Interactive TypeScript playground with SQLite database — in your browser.

Powerful database browser

Edit your database content from your models, test queries, view relations, or seed your database directly in the browser using Deepkit ORM Browser.

content editing
content editing

TypeScript

Just write your ORM entities as regular TypeScript classes or interfaces, and annotate properties with database specific features. It's that simple.

import { PrimaryKey, AutoIncrement, Email, Index, MinLength, Unique } from '@deepkit/type';

class User {
    id: number & PrimaryKey & AutoIncrement = 0;
    createdAt: Date = new Date;

    lastName?: string;
    firstName?: string;

    email?: string & Email & Index;

    constructor(
       public username: string & MinLength<3> & Unique
    ) {}
}

Interfaces

Database entities can also be defined in a interfaces or computed types without the need to use an actual class.

import { PrimaryKey, AutoIncrement, Email, Index, MinLength, Unique } from '@deepkit/type';

interface User {
    id: number & PrimaryKey;
    createdAt: Date;
    lastName?: string;
    firstName?: string;
    email?: string & Email & Index;
    username: string & MinLength<3> & Unique;
}

Query API

The query API allows you to fetch and manipulate data in a type-safe manner.

Filtering uses an Mongo-Like query interface, that works for every database (even SQL) the same.

The API is designed to build cross-database queries that work on every database the same.
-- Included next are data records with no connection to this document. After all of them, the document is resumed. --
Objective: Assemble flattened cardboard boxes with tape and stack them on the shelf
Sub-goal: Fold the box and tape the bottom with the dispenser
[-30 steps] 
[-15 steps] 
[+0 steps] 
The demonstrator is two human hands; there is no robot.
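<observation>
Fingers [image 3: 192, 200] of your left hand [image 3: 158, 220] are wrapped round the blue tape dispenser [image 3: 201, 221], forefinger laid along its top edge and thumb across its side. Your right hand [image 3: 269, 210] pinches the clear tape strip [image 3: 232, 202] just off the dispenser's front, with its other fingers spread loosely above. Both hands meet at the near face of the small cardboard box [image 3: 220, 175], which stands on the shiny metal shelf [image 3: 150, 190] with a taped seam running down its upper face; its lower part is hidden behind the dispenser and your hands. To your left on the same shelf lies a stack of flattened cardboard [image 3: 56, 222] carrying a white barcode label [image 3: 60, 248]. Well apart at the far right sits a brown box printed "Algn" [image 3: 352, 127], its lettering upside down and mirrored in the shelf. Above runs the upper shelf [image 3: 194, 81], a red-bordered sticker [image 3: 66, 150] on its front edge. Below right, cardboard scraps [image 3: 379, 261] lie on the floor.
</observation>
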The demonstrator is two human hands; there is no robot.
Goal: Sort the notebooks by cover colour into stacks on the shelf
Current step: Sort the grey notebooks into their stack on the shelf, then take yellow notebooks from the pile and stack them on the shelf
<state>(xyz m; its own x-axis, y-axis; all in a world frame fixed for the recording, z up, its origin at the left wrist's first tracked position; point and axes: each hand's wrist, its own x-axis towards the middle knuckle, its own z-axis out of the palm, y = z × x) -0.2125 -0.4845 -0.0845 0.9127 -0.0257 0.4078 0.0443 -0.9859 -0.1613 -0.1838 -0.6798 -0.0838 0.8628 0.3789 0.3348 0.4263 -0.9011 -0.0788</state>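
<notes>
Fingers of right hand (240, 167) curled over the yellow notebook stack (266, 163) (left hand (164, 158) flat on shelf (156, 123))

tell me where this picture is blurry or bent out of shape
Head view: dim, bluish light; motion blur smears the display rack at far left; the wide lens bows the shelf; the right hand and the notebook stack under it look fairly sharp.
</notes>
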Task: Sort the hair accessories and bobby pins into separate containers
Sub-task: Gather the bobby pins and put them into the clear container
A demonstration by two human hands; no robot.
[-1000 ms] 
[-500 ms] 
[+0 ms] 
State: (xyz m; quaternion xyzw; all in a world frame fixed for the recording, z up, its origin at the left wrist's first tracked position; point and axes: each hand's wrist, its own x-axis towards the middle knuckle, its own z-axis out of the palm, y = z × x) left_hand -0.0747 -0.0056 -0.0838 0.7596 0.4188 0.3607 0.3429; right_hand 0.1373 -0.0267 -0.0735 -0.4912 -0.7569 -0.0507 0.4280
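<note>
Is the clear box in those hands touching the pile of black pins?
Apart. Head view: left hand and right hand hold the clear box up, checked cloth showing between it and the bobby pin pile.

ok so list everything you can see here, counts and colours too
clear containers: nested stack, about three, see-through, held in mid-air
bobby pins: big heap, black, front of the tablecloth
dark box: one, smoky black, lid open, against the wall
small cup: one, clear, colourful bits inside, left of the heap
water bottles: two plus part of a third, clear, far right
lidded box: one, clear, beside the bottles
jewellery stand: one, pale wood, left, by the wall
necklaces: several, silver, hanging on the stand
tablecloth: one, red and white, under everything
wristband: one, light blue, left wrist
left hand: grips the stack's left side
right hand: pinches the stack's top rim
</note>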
const result = await database.query(User)
  .orderBy('createdAt')
  .limit(5)
  .patchMany({credit: {$inc: 100}});
//reports affected records, e.g. [1, 2, 3, 4, 5]
result.primaryKeys;
//also returns the new credit value
result.returning.credit; //e.g. [100, 200, 100, 300, 100]

const result = await database.query(User)
  .filter({disabled: true})
  .deleteMany();
//reports affected records, e.g. [1, 2, 3, 4, 5]
result.primaryKeys;
const user = await database.query(User)
  .filter({username: 'Peter')
  .findOne(); //returns User class instance

const users = await database.query(User)
  .orderBy('lastLogin')
  .limit(10)
  .find(); //returns array of User class instance

const users = await database.query(User)
  //Mongo-Like queries for cross-databases queries
  // lastLogin > 10 ($gt = greater than)
  .filter({lastLogin: {$gt: 10})
  .limit(10)
  .find();

//aggregation queries: Get user count in each group
const users = await database.query(User)
  .groupBy('group')
  .withCount('id', 'users')
  .find(); // [{group: 'teamA', users: 5}]

Relations

Define your relations in terms of object references, and let Deepkit ORM handle the rest.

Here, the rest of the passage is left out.